##### Exercise data
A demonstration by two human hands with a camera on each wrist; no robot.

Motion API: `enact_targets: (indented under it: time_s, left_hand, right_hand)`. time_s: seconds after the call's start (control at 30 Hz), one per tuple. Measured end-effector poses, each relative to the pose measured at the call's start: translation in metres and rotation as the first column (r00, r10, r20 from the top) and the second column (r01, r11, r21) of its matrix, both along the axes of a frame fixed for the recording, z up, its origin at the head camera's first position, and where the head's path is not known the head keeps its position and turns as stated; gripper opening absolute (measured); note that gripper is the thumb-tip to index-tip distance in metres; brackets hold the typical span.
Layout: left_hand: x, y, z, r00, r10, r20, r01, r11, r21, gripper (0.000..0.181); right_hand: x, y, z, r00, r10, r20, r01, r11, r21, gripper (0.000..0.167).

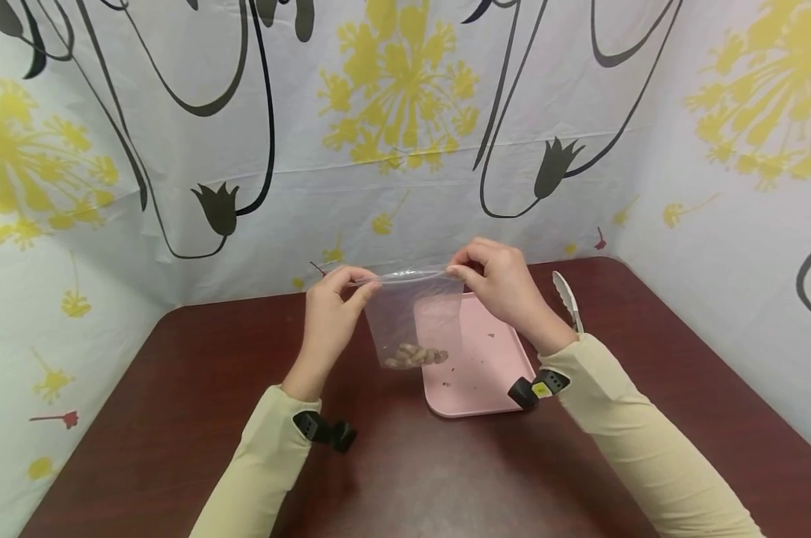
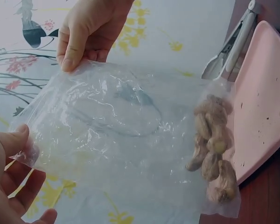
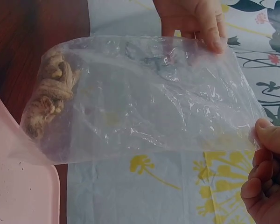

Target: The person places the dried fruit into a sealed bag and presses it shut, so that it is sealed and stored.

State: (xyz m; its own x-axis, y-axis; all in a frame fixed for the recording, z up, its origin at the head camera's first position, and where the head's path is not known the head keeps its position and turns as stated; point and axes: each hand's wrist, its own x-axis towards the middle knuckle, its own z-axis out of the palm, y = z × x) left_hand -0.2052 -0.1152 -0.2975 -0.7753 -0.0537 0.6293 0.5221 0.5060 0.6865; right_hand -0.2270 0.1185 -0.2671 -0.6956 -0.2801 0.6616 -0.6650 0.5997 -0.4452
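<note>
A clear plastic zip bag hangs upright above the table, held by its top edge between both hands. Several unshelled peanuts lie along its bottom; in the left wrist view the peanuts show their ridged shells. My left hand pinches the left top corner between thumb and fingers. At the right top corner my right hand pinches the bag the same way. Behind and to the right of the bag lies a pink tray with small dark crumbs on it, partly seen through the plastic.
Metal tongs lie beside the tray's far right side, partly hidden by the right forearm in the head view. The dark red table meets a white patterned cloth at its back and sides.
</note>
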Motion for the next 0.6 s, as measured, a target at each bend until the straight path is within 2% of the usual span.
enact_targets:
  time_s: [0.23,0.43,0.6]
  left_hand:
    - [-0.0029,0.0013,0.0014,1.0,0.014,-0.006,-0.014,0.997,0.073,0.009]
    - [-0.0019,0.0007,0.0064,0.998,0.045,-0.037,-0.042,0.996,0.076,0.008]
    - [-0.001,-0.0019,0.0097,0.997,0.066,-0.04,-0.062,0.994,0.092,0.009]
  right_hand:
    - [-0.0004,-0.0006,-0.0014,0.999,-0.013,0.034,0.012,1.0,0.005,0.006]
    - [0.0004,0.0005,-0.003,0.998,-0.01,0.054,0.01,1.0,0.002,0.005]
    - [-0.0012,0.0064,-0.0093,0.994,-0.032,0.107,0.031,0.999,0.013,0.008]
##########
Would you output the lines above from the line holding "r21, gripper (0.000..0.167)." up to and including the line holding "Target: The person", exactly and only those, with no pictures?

Layout: left_hand: x, y, z, r00, r10, r20, r01, r11, r21, gripper (0.000..0.181); right_hand: x, y, z, r00, r10, r20, r01, r11, r21, gripper (0.000..0.167).


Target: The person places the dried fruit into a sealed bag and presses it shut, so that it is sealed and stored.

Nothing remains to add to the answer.